* _Exercise description_:
Write the data out again, character for character, with no images.

* _Collected material_:
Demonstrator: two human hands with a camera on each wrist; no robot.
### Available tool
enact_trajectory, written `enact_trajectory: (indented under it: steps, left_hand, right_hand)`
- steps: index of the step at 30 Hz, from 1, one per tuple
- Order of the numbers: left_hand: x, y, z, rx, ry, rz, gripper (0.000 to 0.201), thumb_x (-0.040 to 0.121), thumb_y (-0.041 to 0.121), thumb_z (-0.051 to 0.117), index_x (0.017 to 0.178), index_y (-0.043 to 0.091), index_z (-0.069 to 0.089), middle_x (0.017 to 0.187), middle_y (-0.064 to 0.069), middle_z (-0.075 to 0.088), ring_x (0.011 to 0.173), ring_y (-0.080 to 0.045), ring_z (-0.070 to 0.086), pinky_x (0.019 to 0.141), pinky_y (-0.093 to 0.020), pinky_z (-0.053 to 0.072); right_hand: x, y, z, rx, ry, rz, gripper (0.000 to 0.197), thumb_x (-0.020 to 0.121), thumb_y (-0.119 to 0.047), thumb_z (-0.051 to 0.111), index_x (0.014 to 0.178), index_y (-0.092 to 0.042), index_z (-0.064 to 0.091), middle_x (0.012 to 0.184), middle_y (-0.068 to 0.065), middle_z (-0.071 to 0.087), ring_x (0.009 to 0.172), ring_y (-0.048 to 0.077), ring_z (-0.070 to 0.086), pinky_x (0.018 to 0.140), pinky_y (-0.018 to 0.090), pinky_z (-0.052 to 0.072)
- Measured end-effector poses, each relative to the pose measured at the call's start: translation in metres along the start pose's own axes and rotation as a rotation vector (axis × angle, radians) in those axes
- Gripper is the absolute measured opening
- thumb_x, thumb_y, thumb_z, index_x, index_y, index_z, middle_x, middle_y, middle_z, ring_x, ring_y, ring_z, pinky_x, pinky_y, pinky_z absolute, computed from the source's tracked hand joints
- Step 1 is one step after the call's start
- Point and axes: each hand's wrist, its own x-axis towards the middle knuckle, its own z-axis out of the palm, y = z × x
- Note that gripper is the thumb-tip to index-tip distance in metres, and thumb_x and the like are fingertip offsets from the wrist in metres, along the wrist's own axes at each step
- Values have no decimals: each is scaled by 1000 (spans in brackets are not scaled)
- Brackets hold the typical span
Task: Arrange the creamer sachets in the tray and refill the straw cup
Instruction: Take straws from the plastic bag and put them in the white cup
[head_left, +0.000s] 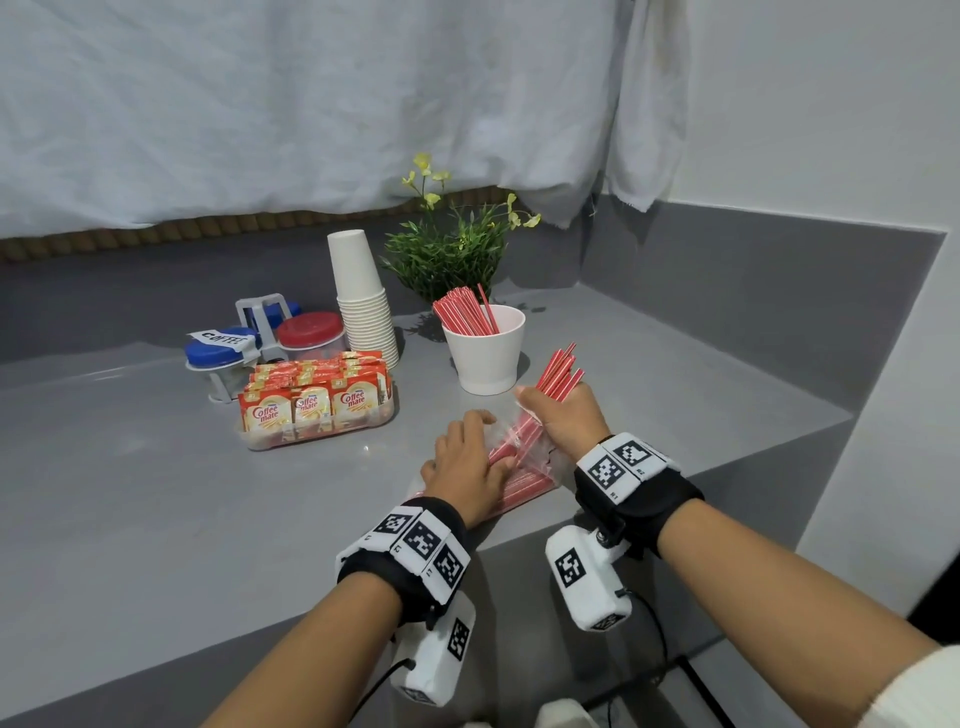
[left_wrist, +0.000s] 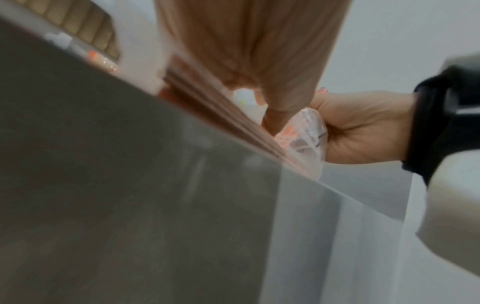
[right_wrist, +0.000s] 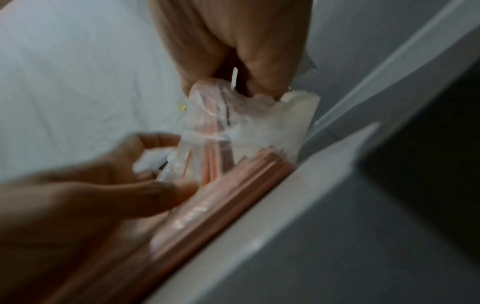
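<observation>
A clear plastic bag (head_left: 524, 480) of red straws lies on the grey counter near its front edge. My left hand (head_left: 480, 447) rests flat on the bag and presses it down. My right hand (head_left: 550, 410) grips a bundle of red straws (head_left: 561, 371) whose ends stick out past the fingers toward the white straw cup (head_left: 488, 364). The cup holds several straws (head_left: 465, 312). In the right wrist view the bag's crumpled mouth (right_wrist: 233, 123) hangs just under my curled fingers (right_wrist: 259, 61). Creamer sachets (head_left: 311, 402) stand in rows in the clear tray (head_left: 322, 436) at the left.
Behind the tray stand a stack of white paper cups (head_left: 363, 306) and a caddy of lidded jars (head_left: 260, 338). A green plant (head_left: 452, 254) sits behind the straw cup. The counter edge (head_left: 623, 509) runs close under my wrists, and a wall closes the right side.
</observation>
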Motion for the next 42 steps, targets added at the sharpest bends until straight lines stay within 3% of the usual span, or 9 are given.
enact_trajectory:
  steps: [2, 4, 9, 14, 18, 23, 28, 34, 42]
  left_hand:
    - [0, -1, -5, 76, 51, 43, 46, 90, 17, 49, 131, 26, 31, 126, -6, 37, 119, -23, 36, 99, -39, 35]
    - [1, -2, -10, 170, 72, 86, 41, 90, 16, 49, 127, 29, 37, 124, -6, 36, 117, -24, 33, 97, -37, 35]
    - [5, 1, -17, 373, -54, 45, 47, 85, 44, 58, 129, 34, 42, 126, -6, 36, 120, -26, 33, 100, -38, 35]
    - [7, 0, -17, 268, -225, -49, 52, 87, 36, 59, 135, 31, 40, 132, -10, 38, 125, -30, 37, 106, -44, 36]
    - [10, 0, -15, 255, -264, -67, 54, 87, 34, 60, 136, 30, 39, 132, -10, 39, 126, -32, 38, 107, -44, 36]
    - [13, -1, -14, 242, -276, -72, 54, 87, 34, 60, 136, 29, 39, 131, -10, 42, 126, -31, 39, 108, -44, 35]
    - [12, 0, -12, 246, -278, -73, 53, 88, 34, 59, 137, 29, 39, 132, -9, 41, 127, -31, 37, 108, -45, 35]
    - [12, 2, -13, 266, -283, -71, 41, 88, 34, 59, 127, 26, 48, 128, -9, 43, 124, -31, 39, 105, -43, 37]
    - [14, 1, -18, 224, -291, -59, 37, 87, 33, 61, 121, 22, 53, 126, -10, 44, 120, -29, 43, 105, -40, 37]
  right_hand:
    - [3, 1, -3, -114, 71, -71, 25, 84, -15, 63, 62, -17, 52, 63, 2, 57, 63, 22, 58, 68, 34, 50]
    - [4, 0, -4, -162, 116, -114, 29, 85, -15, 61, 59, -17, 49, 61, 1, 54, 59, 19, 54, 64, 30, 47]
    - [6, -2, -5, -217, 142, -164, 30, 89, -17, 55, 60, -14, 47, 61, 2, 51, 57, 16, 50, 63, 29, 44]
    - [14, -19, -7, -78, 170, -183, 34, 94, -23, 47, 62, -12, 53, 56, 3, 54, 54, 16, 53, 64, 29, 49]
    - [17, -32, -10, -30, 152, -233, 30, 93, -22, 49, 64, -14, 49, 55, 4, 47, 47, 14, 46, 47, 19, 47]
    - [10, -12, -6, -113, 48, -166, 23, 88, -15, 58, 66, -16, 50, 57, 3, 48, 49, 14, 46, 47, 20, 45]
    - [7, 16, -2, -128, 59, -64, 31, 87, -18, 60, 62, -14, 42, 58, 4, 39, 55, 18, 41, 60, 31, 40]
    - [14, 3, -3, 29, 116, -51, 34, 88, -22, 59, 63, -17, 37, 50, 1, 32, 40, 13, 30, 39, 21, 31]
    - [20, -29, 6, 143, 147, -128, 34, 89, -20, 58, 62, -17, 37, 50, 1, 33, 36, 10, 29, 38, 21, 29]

* _Expected answer_:
Demonstrator: two human hands with a camera on each wrist; no robot.
### Available tool
enact_trajectory, written `enact_trajectory: (indented under it: steps, left_hand, right_hand)`
- steps: index of the step at 30 Hz, from 1, one per tuple
- Order of the numbers: left_hand: x, y, z, rx, ry, rz, gripper (0.000 to 0.201), thumb_x (-0.040 to 0.121), thumb_y (-0.041 to 0.121), thumb_z (-0.051 to 0.117), index_x (0.017 to 0.178), index_y (-0.043 to 0.091), index_z (-0.069 to 0.089), middle_x (0.017 to 0.187), middle_y (-0.064 to 0.069), middle_z (-0.075 to 0.088), ring_x (0.011 to 0.173), ring_y (-0.080 to 0.045), ring_z (-0.070 to 0.086), pinky_x (0.019 to 0.141), pinky_y (-0.093 to 0.020), pinky_z (-0.053 to 0.072); right_hand: x, y, z, rx, ry, rz, gripper (0.000 to 0.197), thumb_x (-0.020 to 0.121), thumb_y (-0.119 to 0.047), thumb_z (-0.051 to 0.111), index_x (0.014 to 0.178), index_y (-0.092 to 0.042), index_z (-0.064 to 0.091), middle_x (0.012 to 0.184), middle_y (-0.068 to 0.065), middle_z (-0.071 to 0.087), ring_x (0.009 to 0.172), ring_y (-0.048 to 0.077), ring_z (-0.070 to 0.086), pinky_x (0.018 to 0.140), pinky_y (-0.018 to 0.090), pinky_z (-0.052 to 0.072)
- Measured end-effector poses, each relative to the pose measured at the call's start: translation in metres along the start pose's own axes and rotation as a rotation vector (axis × angle, radians) in those axes
- Gripper is the absolute measured opening
- thumb_x, thumb_y, thumb_z, index_x, index_y, index_z, middle_x, middle_y, middle_z, ring_x, ring_y, ring_z, pinky_x, pinky_y, pinky_z absolute, computed from the source's tracked hand joints
- Step 1 is one step after the call's start
- Point and axes: each hand's wrist, its own x-axis towards the middle knuckle, its own z-axis out of the palm, y = z × x
- Note that gripper is the thumb-tip to index-tip distance in metres, and thumb_x and the like are fingertip offsets from the wrist in metres, along the wrist's own axes at each step
- Values have no decimals: each is scaled by 1000 (spans in brackets are not scaled)
- Brackets hold the typical span
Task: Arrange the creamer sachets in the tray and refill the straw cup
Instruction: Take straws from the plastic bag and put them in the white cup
[head_left, +0.000s] 
[left_wrist, +0.000s] 
[right_wrist, +0.000s] 
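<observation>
A clear plastic bag (head_left: 524, 480) of red straws lies on the grey counter near its front edge. My left hand (head_left: 480, 447) rests flat on the bag and presses it down. My right hand (head_left: 550, 410) grips a bundle of red straws (head_left: 561, 371) whose ends stick out past the fingers toward the white straw cup (head_left: 488, 364). The cup holds several straws (head_left: 465, 312). In the right wrist view the bag's crumpled mouth (right_wrist: 233, 123) hangs just under my curled fingers (right_wrist: 259, 61). Creamer sachets (head_left: 311, 402) stand in rows in the clear tray (head_left: 322, 436) at the left.
Behind the tray stand a stack of white paper cups (head_left: 363, 306) and a caddy of lidded jars (head_left: 260, 338). A green plant (head_left: 452, 254) sits behind the straw cup. The counter edge (head_left: 623, 509) runs close under my wrists, and a wall closes the right side.
</observation>
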Motion for the next 42 steps, targets added at the sharpest bends until straight lines stay within 3% of the usual span, or 9 are given.
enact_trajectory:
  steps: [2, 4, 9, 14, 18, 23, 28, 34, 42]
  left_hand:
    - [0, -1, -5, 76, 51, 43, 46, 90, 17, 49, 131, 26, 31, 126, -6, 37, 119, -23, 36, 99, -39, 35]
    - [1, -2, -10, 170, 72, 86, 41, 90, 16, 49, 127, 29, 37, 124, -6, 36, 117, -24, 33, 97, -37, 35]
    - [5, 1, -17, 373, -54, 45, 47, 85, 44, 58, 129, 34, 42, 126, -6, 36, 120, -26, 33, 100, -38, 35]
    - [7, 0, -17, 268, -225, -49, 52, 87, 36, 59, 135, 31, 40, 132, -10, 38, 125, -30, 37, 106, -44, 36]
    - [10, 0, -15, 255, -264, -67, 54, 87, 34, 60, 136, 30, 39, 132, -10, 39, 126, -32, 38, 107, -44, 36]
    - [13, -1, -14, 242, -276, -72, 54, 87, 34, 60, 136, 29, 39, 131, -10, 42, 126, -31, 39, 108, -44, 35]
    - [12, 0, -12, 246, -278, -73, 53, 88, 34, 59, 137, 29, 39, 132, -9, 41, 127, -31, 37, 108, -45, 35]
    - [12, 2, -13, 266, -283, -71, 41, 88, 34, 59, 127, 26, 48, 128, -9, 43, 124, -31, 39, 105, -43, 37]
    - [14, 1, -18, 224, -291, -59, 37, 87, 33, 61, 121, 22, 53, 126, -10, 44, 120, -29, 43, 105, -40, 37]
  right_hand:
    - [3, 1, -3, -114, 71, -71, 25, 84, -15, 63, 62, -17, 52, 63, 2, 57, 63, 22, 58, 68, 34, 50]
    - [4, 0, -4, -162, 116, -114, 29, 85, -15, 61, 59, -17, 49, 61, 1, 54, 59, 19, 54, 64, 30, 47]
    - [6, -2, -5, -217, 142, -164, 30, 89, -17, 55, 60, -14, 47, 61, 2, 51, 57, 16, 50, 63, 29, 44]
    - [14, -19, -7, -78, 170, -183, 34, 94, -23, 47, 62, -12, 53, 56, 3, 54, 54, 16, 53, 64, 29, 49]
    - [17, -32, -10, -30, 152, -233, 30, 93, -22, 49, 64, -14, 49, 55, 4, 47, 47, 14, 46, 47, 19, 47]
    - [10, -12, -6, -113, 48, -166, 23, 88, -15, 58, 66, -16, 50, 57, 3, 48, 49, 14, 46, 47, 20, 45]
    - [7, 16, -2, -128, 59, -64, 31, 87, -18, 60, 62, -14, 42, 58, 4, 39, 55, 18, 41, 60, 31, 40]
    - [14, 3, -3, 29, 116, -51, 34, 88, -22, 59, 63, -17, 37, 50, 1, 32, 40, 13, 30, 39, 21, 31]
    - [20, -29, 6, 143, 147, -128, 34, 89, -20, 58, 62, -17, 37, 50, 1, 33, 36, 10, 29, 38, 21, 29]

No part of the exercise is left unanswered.